Records from a dataset:
= Beginning of Section =
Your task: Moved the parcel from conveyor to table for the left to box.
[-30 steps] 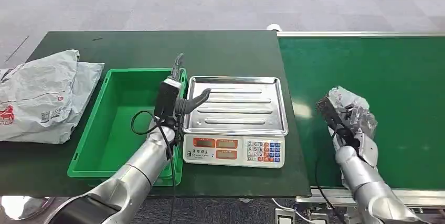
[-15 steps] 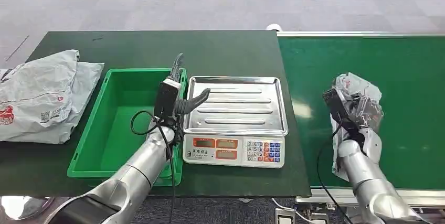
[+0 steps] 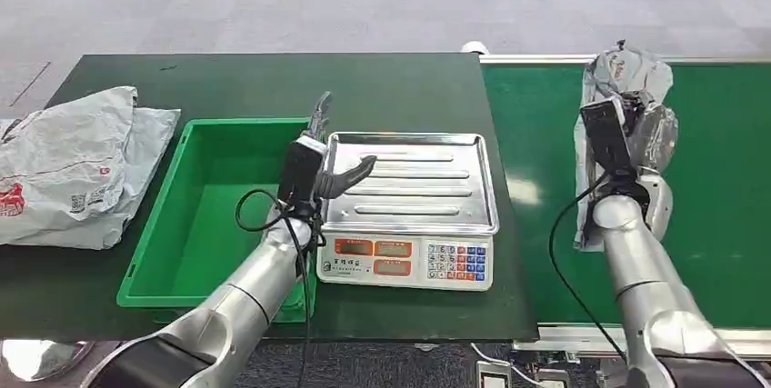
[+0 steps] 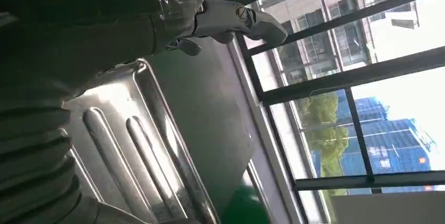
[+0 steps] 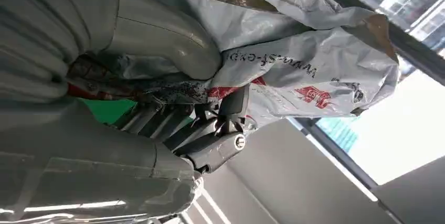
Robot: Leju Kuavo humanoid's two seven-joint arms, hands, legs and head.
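Note:
My right hand [image 3: 636,138] grips a crumpled grey plastic parcel [image 3: 627,79] and holds it up above the green conveyor belt [image 3: 718,179]. Part of the bag hangs down beside my forearm. In the right wrist view my thumb and dark fingers [image 5: 210,135] pinch the grey parcel [image 5: 315,66] with its red print. My left hand [image 3: 323,165] hovers between the green bin [image 3: 195,224] and the scale's steel pan [image 3: 414,179], fingers apart and holding nothing. The left wrist view shows the thumb [image 4: 236,19] over the steel pan [image 4: 136,145].
A weighing scale with a keypad [image 3: 409,261] sits at the table's front right, next to the belt. Other grey parcel bags [image 3: 73,165] lie at the table's left end. The dark green table [image 3: 273,84] has bare room behind the bin and scale.
My right hand has lifted the parcel up off the belt and away from me. My left hand has shifted slightly forward and to the right.

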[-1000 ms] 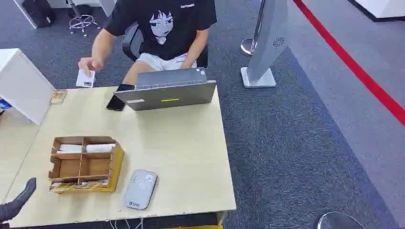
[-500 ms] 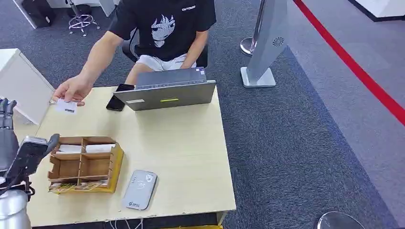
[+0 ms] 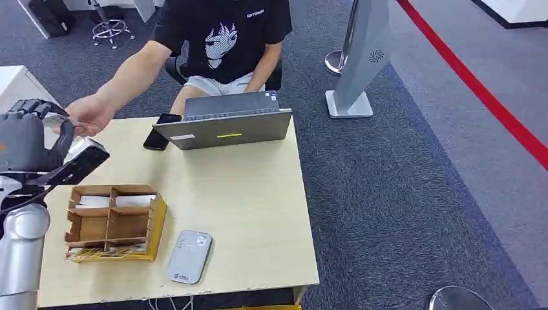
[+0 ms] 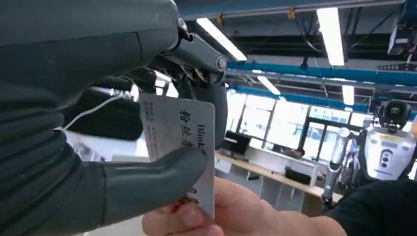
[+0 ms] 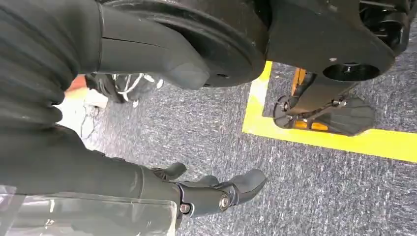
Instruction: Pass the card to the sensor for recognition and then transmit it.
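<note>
Head view: we saw our left hand (image 3: 29,139) raised over the table's (image 3: 245,206) far left corner, meeting a person's hand (image 3: 89,115). The card (image 3: 72,123) between them was mostly hidden by fingers; only a pale sliver showed. The sensor (image 3: 189,256), a grey rounded pad, lay near the table's front edge, just beside a wooden tray (image 3: 115,223) of compartments. A laptop (image 3: 226,126) and a dark phone (image 3: 161,131) stood at the far edge before the seated person.

Left wrist view: we saw the card (image 4: 179,147) plainly, white with dark printed characters, its lower part covered. Our left hand (image 4: 147,147) pinched it, thumb (image 4: 152,179) pressed on its face, darker fingers (image 4: 206,73) behind. The person's hand (image 4: 231,211) held its lower edge too.

Right wrist view: our right hand (image 5: 206,194) hung over grey carpet (image 5: 314,196) crossed by a yellow line (image 5: 344,140), fingers loosely curled, apart, holding nothing.
</note>
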`<action>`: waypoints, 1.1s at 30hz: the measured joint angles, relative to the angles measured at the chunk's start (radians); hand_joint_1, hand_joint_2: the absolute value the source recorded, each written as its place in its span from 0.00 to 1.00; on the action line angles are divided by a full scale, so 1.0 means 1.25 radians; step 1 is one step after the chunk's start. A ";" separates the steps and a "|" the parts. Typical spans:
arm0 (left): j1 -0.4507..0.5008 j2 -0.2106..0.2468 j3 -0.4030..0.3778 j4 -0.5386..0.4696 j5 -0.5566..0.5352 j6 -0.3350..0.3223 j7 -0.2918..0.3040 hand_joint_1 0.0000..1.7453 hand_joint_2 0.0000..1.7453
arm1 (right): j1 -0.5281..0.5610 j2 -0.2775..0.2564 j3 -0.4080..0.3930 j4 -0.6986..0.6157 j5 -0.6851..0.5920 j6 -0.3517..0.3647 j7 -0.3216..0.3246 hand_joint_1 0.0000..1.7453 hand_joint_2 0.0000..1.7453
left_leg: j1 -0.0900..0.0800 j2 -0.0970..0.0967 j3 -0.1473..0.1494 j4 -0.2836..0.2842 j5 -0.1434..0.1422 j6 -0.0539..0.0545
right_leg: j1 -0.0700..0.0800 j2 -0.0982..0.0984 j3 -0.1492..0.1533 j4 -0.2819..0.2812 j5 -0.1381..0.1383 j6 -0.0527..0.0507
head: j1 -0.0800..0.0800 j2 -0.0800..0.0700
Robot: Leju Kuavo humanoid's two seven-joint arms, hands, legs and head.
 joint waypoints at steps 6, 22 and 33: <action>-0.053 0.044 -0.072 0.017 -0.087 0.049 0.036 1.00 1.00 | -0.004 0.000 0.000 0.000 0.025 0.006 0.005 0.00 1.00 | 0.000 0.002 0.001 0.000 0.000 0.000 | 0.000 0.002 0.000 0.001 0.000 0.000 | -0.001 0.000; 0.168 0.095 -0.150 -0.094 -0.162 0.295 0.005 1.00 1.00 | -0.005 0.000 -0.002 0.001 0.050 0.009 0.013 0.00 1.00 | 0.001 0.003 0.000 0.000 -0.002 -0.002 | 0.001 0.005 -0.001 0.000 -0.001 -0.001 | -0.001 0.000; 0.528 -0.043 -0.180 -0.249 -0.146 0.379 -0.085 1.00 1.00 | -0.001 0.007 -0.028 0.002 0.032 -0.009 0.005 0.00 1.00 | 0.001 0.003 -0.001 0.000 -0.003 -0.001 | 0.001 0.004 -0.001 -0.002 -0.001 0.000 | -0.001 0.000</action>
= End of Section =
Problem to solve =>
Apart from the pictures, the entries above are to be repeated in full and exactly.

Output of the exercise =>
Your task: Moved the parcel from conveyor to table for the left to box.
[-30 steps] 
[-15 steps] 
[+0 steps] 
[+0 steps] 
[+0 steps] 
Robot: Leju Kuavo humanoid's two seven-joint arms, hands, legs and head.
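Note:
My right hand [image 3: 636,138] grips a crumpled grey plastic parcel [image 3: 627,79] and holds it up above the green conveyor belt [image 3: 718,179]. Part of the bag hangs down beside my forearm. In the right wrist view my thumb and dark fingers [image 5: 210,135] pinch the grey parcel [image 5: 315,66] with its red print. My left hand [image 3: 323,165] hovers between the green bin [image 3: 195,224] and the scale's steel pan [image 3: 414,179], fingers apart and holding nothing. The left wrist view shows the thumb [image 4: 236,19] over the steel pan [image 4: 136,145].
A weighing scale with a keypad [image 3: 409,261] sits at the table's front right, next to the belt. Other grey parcel bags [image 3: 73,165] lie at the table's left end. The dark green table [image 3: 273,84] has bare room behind the bin and scale.
My right hand has lifted the parcel up off the belt and away from me. My left hand has shifted slightly forward and to the right.
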
[-1000 ms] 
[-500 ms] 
[+0 ms] 
[+0 ms] 
[+0 ms] 
Instruction: Pass the card to the sensor for recognition and then transmit it.
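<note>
Head view: we saw our left hand (image 3: 29,139) raised over the table's (image 3: 245,206) far left corner, meeting a person's hand (image 3: 89,115). The card (image 3: 72,123) between them was mostly hidden by fingers; only a pale sliver showed. The sensor (image 3: 189,256), a grey rounded pad, lay near the table's front edge, just beside a wooden tray (image 3: 115,223) of compartments. A laptop (image 3: 226,126) and a dark phone (image 3: 161,131) stood at the far edge before the seated person.

Left wrist view: we saw the card (image 4: 179,147) plainly, white with dark printed characters, its lower part covered. Our left hand (image 4: 147,147) pinched it, thumb (image 4: 152,179) pressed on its face, darker fingers (image 4: 206,73) behind. The person's hand (image 4: 231,211) held its lower edge too.

Right wrist view: our right hand (image 5: 206,194) hung over grey carpet (image 5: 314,196) crossed by a yellow line (image 5: 344,140), fingers loosely curled, apart, holding nothing.
</note>
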`<action>`: waypoints, 1.1s at 30hz: the measured joint angles, relative to the angles measured at the chunk's start (radians); hand_joint_1, hand_joint_2: the absolute value the source recorded, each written as its place in its span from 0.00 to 1.00; on the action line angles are divided by a full scale, so 1.0 means 1.25 radians; step 1 is one step after the chunk's start. A ";" separates the steps and a "|" the parts. Typical spans:
arm0 (left): j1 -0.4507..0.5008 j2 -0.2106..0.2468 j3 -0.4030..0.3778 j4 -0.5386..0.4696 j5 -0.5566..0.5352 j6 -0.3350..0.3223 j7 -0.2918..0.3040 hand_joint_1 0.0000..1.7453 hand_joint_2 0.0000..1.7453
arm1 (right): j1 -0.5281..0.5610 j2 -0.2775..0.2564 j3 -0.4080..0.3930 j4 -0.6986..0.6157 j5 -0.6851..0.5920 j6 -0.3517..0.3647 j7 -0.3216..0.3246 hand_joint_1 0.0000..1.7453 hand_joint_2 0.0000..1.7453
left_leg: j1 -0.0900..0.0800 j2 -0.0970..0.0967 j3 -0.1473..0.1494 j4 -0.2836..0.2842 j5 -0.1434..0.1422 j6 -0.0539..0.0545
right_leg: j1 -0.0700..0.0800 j2 -0.0982..0.0984 j3 -0.1492..0.1533 j4 -0.2819..0.2812 j5 -0.1381..0.1383 j6 -0.0527..0.0507
head: j1 -0.0800..0.0800 j2 -0.0800..0.0700
Robot: Leju Kuavo humanoid's two seven-joint arms, hands, legs and head.
 joint waypoints at steps 6, 22 and 33: <action>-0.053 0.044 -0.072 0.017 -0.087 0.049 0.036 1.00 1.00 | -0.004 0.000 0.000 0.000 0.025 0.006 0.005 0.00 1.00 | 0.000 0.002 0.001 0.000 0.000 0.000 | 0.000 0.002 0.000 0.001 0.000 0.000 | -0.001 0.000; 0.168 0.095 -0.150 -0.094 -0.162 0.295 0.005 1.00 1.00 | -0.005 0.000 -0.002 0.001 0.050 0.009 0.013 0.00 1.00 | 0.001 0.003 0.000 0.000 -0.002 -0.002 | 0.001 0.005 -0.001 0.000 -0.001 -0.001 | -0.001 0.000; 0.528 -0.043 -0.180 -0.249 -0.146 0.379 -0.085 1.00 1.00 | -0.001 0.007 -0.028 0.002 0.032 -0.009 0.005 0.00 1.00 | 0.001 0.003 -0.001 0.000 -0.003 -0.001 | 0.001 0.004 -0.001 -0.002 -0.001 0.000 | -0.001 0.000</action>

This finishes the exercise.